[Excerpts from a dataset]
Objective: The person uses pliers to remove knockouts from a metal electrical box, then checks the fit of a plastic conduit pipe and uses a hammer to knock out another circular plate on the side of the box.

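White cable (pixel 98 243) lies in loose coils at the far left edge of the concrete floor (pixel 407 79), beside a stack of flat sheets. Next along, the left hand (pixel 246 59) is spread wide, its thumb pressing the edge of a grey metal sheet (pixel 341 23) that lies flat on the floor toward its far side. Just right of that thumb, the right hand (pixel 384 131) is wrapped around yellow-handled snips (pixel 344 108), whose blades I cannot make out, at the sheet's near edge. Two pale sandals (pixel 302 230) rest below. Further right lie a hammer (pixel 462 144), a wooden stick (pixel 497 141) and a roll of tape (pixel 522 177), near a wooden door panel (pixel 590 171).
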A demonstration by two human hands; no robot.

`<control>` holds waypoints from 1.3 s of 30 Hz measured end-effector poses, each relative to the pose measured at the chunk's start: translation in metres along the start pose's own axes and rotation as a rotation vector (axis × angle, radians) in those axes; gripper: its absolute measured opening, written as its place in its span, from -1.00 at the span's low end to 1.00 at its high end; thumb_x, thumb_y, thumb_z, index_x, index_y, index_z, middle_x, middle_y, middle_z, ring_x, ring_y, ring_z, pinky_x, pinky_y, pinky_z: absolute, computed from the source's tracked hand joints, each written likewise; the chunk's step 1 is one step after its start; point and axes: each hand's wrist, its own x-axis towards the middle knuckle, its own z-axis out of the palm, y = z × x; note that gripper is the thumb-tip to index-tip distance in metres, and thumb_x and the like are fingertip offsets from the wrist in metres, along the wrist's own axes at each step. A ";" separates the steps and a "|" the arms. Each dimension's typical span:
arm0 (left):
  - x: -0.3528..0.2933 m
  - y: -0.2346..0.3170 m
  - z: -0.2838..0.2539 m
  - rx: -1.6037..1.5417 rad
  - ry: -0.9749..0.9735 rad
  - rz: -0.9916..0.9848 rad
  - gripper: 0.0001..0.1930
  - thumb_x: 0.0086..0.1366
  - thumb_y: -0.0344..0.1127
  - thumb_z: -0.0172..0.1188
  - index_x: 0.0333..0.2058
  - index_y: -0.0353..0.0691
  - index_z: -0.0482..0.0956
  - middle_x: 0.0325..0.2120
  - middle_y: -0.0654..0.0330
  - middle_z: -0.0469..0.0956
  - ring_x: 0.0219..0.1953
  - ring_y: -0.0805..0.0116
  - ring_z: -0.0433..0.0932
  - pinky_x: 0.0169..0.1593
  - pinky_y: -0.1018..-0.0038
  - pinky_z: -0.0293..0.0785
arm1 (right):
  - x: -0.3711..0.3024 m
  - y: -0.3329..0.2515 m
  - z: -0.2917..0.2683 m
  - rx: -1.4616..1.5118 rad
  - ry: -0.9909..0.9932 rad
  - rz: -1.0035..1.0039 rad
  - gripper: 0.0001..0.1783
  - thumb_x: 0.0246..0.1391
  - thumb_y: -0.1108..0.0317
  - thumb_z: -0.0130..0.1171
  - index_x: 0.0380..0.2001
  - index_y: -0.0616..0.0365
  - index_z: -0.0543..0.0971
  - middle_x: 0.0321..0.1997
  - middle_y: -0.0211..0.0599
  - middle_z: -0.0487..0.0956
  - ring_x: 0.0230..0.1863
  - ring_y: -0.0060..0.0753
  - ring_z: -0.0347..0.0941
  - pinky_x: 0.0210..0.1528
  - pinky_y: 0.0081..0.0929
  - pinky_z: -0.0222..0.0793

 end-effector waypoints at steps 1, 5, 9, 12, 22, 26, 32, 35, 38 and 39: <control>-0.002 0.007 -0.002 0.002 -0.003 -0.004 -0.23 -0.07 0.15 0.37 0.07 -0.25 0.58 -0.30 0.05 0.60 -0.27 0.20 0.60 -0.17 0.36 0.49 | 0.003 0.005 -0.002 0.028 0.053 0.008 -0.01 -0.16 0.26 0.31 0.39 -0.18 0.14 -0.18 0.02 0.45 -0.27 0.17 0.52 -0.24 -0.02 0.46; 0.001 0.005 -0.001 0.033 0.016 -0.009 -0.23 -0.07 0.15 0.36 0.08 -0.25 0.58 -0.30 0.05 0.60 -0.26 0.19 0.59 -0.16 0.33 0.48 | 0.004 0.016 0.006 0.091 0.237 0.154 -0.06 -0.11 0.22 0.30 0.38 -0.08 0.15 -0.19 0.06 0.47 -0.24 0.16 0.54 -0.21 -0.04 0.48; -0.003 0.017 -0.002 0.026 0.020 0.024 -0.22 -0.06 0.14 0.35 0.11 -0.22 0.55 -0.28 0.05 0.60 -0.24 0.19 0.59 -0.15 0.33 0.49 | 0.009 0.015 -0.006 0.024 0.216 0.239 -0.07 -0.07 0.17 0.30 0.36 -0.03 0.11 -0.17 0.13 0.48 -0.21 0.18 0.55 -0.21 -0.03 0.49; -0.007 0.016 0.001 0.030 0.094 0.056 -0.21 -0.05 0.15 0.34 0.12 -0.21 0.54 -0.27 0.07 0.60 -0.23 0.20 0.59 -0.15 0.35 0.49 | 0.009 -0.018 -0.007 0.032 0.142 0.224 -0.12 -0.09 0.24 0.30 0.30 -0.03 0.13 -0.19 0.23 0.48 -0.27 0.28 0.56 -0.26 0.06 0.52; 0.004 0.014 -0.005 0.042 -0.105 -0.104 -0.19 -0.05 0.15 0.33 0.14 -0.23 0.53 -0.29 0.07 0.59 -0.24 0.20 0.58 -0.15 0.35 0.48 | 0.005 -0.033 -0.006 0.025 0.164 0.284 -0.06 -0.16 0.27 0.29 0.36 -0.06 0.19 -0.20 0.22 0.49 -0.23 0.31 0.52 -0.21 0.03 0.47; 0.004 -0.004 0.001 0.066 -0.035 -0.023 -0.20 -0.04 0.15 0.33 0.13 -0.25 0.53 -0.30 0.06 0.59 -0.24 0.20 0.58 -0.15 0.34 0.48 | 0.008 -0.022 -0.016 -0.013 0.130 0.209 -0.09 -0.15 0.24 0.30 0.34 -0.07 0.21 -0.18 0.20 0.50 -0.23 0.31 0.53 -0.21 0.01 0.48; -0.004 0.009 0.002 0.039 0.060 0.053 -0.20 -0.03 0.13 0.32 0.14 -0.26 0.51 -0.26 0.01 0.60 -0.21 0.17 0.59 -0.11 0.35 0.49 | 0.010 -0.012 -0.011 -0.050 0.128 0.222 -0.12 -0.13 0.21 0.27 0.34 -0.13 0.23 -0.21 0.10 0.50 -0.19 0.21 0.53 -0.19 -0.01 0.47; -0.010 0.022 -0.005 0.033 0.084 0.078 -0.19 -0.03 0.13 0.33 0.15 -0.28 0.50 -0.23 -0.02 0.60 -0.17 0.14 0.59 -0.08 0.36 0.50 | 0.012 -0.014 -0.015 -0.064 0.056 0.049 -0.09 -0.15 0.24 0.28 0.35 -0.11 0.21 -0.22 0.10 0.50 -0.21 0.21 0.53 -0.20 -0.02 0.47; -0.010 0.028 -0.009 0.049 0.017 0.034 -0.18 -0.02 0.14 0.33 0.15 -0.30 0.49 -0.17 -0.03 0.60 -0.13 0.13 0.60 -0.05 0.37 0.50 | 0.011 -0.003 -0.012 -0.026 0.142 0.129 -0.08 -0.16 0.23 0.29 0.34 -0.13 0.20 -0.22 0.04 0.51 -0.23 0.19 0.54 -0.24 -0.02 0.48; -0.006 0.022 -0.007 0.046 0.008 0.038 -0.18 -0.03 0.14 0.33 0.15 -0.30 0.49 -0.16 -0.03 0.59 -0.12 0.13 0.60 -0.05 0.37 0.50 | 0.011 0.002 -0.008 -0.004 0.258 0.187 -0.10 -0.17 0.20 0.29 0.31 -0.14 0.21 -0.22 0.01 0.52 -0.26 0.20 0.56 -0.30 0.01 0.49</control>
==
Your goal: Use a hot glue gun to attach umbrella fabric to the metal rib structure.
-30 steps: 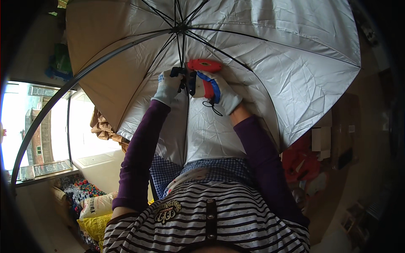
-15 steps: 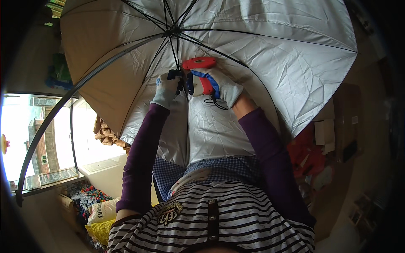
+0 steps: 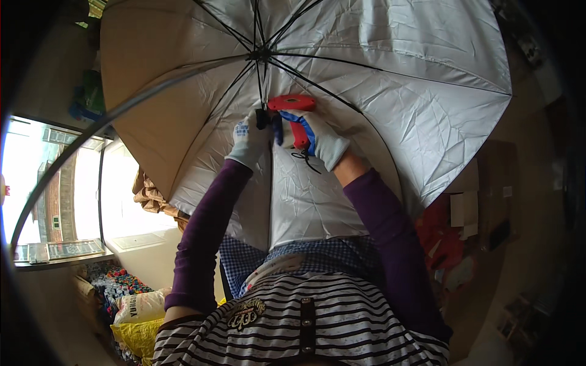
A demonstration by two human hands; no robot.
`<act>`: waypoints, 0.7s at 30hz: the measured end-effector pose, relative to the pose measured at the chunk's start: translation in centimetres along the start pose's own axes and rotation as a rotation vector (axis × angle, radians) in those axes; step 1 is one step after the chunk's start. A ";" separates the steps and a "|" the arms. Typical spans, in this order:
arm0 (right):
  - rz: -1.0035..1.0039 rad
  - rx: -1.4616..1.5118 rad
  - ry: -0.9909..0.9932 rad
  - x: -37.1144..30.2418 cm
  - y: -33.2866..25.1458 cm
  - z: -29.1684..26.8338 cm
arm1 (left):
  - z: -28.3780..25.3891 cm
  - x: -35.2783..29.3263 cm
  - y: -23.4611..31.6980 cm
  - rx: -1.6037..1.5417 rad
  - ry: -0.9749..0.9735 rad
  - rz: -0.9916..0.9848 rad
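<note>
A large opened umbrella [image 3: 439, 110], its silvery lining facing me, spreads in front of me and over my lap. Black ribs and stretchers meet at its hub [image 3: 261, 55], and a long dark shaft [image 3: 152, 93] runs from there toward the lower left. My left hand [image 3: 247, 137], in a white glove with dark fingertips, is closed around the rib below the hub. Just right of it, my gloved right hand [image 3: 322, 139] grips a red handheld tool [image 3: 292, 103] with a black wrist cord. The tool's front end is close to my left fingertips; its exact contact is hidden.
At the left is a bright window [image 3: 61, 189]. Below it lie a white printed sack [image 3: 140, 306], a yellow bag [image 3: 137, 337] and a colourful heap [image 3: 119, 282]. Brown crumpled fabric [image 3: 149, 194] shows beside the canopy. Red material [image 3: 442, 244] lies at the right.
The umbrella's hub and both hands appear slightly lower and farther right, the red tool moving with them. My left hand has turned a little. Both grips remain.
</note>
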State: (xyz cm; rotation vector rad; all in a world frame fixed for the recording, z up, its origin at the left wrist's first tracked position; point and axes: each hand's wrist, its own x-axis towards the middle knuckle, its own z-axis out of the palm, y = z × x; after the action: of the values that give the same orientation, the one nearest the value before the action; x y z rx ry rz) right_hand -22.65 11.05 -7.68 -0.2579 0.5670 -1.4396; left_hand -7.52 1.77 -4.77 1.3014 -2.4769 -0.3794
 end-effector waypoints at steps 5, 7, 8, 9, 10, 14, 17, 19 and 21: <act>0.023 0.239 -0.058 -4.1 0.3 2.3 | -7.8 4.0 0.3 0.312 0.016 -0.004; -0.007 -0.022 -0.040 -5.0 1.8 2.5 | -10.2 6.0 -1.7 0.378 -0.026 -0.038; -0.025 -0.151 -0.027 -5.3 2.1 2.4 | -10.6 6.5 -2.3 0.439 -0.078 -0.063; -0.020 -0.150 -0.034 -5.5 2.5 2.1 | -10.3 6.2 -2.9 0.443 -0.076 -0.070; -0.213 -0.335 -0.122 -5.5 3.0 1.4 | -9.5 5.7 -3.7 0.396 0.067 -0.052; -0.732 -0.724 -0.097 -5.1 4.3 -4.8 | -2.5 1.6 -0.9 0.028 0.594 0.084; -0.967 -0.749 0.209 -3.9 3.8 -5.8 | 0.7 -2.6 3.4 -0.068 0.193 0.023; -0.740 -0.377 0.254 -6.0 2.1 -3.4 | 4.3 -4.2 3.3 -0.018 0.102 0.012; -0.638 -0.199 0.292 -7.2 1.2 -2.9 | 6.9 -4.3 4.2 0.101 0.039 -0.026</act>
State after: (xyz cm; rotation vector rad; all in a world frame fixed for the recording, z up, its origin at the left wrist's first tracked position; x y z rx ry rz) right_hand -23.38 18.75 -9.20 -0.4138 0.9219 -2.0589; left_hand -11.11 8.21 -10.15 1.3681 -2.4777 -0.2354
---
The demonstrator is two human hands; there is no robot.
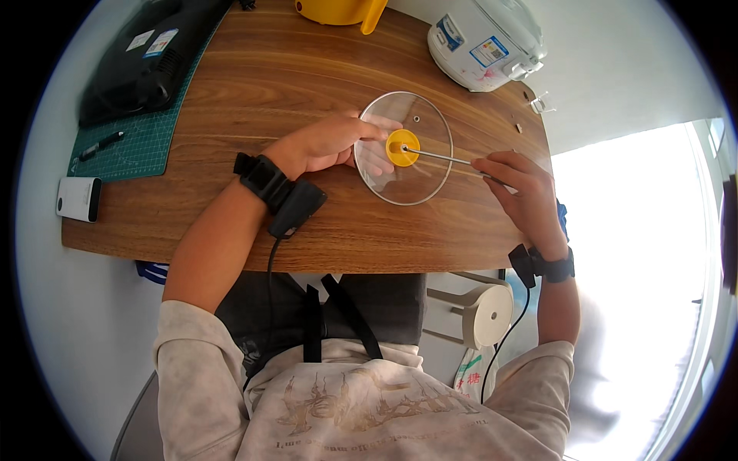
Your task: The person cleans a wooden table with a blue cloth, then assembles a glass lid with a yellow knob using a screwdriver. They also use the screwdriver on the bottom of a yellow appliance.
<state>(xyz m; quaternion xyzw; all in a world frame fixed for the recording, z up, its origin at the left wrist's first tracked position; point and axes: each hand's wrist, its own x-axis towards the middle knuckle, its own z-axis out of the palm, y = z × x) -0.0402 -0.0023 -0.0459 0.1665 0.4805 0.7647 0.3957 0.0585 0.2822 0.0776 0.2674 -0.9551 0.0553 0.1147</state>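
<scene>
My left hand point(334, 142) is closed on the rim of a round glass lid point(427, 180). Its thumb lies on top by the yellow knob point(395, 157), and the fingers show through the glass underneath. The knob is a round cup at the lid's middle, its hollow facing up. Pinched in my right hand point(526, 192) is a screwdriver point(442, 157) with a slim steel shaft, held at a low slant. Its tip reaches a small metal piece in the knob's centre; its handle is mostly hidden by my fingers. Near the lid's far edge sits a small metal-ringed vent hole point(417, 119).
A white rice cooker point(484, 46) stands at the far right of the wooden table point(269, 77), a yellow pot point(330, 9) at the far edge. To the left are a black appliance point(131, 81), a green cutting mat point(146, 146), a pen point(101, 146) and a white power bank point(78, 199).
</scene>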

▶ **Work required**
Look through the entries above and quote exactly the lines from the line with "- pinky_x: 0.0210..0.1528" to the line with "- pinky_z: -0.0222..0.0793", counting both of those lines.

▶ **Completed task**
  - pinky_x: 0.0210..0.1528
  - pinky_y: 0.0081..0.0929
  - pinky_z: -0.0222..0.0793

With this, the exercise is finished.